Could you write out the records below exactly as they appear?

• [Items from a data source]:
________________________

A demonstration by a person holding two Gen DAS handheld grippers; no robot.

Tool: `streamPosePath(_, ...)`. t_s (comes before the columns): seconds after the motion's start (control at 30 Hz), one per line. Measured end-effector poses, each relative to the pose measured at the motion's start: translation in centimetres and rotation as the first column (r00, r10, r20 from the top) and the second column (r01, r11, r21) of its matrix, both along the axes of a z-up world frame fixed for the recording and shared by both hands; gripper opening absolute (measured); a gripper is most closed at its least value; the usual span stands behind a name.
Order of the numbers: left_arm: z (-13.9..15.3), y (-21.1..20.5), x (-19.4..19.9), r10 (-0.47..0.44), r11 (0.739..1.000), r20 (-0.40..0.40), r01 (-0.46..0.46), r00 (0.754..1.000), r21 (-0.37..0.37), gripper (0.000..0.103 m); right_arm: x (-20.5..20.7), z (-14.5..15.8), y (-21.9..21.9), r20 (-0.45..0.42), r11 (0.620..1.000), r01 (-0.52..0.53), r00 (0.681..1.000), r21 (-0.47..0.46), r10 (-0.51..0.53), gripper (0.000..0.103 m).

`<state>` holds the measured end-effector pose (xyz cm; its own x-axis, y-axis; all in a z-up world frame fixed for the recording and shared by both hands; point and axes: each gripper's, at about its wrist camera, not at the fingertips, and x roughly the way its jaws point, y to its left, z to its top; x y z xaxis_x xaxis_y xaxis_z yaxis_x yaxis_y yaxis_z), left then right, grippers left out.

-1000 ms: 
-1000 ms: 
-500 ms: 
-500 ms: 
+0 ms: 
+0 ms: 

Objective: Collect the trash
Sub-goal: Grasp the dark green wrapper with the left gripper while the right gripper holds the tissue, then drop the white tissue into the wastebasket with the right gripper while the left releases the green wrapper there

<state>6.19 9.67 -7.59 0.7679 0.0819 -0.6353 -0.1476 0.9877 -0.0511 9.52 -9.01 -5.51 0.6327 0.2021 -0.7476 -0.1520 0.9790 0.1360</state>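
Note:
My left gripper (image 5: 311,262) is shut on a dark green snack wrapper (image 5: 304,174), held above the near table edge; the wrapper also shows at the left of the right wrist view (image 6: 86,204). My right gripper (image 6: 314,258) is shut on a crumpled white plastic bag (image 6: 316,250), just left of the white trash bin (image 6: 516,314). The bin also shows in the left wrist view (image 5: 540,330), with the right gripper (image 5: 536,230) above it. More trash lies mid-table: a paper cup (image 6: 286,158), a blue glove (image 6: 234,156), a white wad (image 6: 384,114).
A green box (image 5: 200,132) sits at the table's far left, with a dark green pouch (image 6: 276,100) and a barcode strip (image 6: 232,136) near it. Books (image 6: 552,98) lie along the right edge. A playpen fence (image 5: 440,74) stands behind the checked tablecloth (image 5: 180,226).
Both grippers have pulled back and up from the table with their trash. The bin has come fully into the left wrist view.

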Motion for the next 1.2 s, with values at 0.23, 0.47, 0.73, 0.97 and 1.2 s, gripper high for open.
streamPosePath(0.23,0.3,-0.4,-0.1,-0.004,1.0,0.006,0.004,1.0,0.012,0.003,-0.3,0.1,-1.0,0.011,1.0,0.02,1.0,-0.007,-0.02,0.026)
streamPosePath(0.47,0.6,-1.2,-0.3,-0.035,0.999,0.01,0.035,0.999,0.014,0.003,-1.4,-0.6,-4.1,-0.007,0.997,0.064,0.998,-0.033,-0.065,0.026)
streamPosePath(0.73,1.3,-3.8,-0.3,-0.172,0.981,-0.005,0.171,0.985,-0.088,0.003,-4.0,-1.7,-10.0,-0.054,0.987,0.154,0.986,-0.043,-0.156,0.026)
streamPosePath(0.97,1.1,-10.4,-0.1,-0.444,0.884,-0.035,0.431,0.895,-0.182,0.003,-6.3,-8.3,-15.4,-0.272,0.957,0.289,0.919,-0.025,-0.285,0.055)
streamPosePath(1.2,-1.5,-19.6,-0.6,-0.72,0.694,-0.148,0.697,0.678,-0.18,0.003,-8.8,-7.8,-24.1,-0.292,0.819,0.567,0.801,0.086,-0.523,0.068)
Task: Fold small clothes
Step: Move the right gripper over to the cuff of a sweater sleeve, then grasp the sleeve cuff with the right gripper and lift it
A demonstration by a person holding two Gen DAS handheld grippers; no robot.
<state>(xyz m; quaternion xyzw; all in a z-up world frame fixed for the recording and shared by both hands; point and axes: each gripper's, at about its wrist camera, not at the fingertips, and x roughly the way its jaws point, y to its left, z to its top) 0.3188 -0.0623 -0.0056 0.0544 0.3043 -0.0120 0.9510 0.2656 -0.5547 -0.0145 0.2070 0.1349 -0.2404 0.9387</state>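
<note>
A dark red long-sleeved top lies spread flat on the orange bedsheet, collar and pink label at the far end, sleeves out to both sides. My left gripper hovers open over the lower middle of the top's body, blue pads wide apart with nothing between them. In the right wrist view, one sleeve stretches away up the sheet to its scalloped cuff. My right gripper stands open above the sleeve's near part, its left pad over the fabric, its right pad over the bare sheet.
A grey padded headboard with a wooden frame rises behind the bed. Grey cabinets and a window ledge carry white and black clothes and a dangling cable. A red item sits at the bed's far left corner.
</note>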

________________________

• [RESULT OF THIS TASK]:
A demonstration by a person holding two Gen DAS handheld grippers; no robot.

Tool: `streamPosePath(_, ...)`. t_s (comes before the columns): seconds after the motion's start (control at 30 Hz), one per line. Measured end-effector poses, each relative to the pose measured at the motion's start: translation in centimetres and rotation as the first column (r00, r10, r20 from the top) and the second column (r01, r11, r21) of its matrix, both along the axes of a z-up world frame fixed for the recording and shared by both hands; gripper opening absolute (measured); a gripper is most closed at its least value; the usual span stands behind a name.
Order of the numbers: left_arm: z (-13.9..15.3), y (-21.1..20.5), x (-19.4..19.9), r10 (-0.47..0.44), r11 (0.739..1.000), r20 (-0.40..0.40), r01 (-0.46..0.46), r00 (0.754..1.000), r21 (-0.37..0.37), gripper (0.000..0.103 m); right_arm: x (-20.5..20.7), z (-14.5..15.8), y (-21.9..21.9), r20 (-0.45..0.42), r11 (0.620..1.000), r01 (-0.52..0.53), r00 (0.681..1.000), r21 (-0.47..0.46), r10 (-0.51..0.53), gripper (0.000..0.103 m).

`<state>` holds the measured end-effector pose (xyz cm; its own x-axis, y-axis; all in a z-up world frame fixed for the recording and shared by both hands; point and axes: each gripper's, at about its wrist camera, not at the fingertips, and x roughly the way its jaws point, y to its left, z to its top; x y z xaxis_x xaxis_y xaxis_z yaxis_x yaxis_y yaxis_z), left then right, grippers left out.

-1000 ms: 
-1000 ms: 
-500 ms: 
-500 ms: 
+0 ms: 
+0 ms: 

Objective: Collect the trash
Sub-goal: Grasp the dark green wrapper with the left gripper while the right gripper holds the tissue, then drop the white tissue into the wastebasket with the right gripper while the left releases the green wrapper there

<state>6.19 9.67 -7.59 0.7679 0.0819 -0.6353 -0.1476 0.9877 -0.0511 9.52 -9.01 -5.51 0.6327 0.2021 -0.7476 -0.1520 0.9790 0.1360</state>
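Note:
My left gripper (image 5: 311,262) is shut on a dark green snack wrapper (image 5: 304,174), held above the near table edge; the wrapper also shows at the left of the right wrist view (image 6: 86,204). My right gripper (image 6: 314,258) is shut on a crumpled white plastic bag (image 6: 316,250), just left of the white trash bin (image 6: 516,314). The bin also shows in the left wrist view (image 5: 540,330), with the right gripper (image 5: 536,230) above it. More trash lies mid-table: a paper cup (image 6: 286,158), a blue glove (image 6: 234,156), a white wad (image 6: 384,114).
A green box (image 5: 200,132) sits at the table's far left, with a dark green pouch (image 6: 276,100) and a barcode strip (image 6: 232,136) near it. Books (image 6: 552,98) lie along the right edge. A playpen fence (image 5: 440,74) stands behind the checked tablecloth (image 5: 180,226).
Both grippers have pulled back and up from the table with their trash. The bin has come fully into the left wrist view.
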
Motion for the next 1.2 s, with values at 0.23, 0.47, 0.73, 0.97 and 1.2 s, gripper high for open.
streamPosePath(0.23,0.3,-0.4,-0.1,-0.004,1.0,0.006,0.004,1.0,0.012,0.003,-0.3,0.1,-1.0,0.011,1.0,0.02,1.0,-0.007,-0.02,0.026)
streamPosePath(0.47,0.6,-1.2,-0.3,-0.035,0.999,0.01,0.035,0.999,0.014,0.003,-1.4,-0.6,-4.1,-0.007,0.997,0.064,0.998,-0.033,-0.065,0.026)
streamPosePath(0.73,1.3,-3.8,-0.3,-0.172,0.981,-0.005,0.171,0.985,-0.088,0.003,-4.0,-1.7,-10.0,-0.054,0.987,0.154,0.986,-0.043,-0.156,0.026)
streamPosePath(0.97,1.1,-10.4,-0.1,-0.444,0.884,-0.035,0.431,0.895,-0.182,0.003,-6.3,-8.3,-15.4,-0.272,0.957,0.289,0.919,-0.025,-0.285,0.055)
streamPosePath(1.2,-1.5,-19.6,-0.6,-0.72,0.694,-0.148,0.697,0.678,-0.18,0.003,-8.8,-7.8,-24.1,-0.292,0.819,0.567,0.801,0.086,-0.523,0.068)
Task: Fold small clothes
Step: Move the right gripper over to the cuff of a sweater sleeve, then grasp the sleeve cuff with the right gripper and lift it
A demonstration by a person holding two Gen DAS handheld grippers; no robot.
<state>(xyz m; quaternion xyzw; all in a z-up world frame fixed for the recording and shared by both hands; point and axes: each gripper's, at about its wrist camera, not at the fingertips, and x roughly the way its jaws point, y to its left, z to its top) 0.3188 -0.0623 -0.0056 0.0544 0.3043 -0.0120 0.9510 0.2656 -0.5547 -0.0145 0.2070 0.1349 -0.2404 0.9387</state>
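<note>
A dark red long-sleeved top lies spread flat on the orange bedsheet, collar and pink label at the far end, sleeves out to both sides. My left gripper hovers open over the lower middle of the top's body, blue pads wide apart with nothing between them. In the right wrist view, one sleeve stretches away up the sheet to its scalloped cuff. My right gripper stands open above the sleeve's near part, its left pad over the fabric, its right pad over the bare sheet.
A grey padded headboard with a wooden frame rises behind the bed. Grey cabinets and a window ledge carry white and black clothes and a dangling cable. A red item sits at the bed's far left corner.
</note>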

The answer has nothing more to it.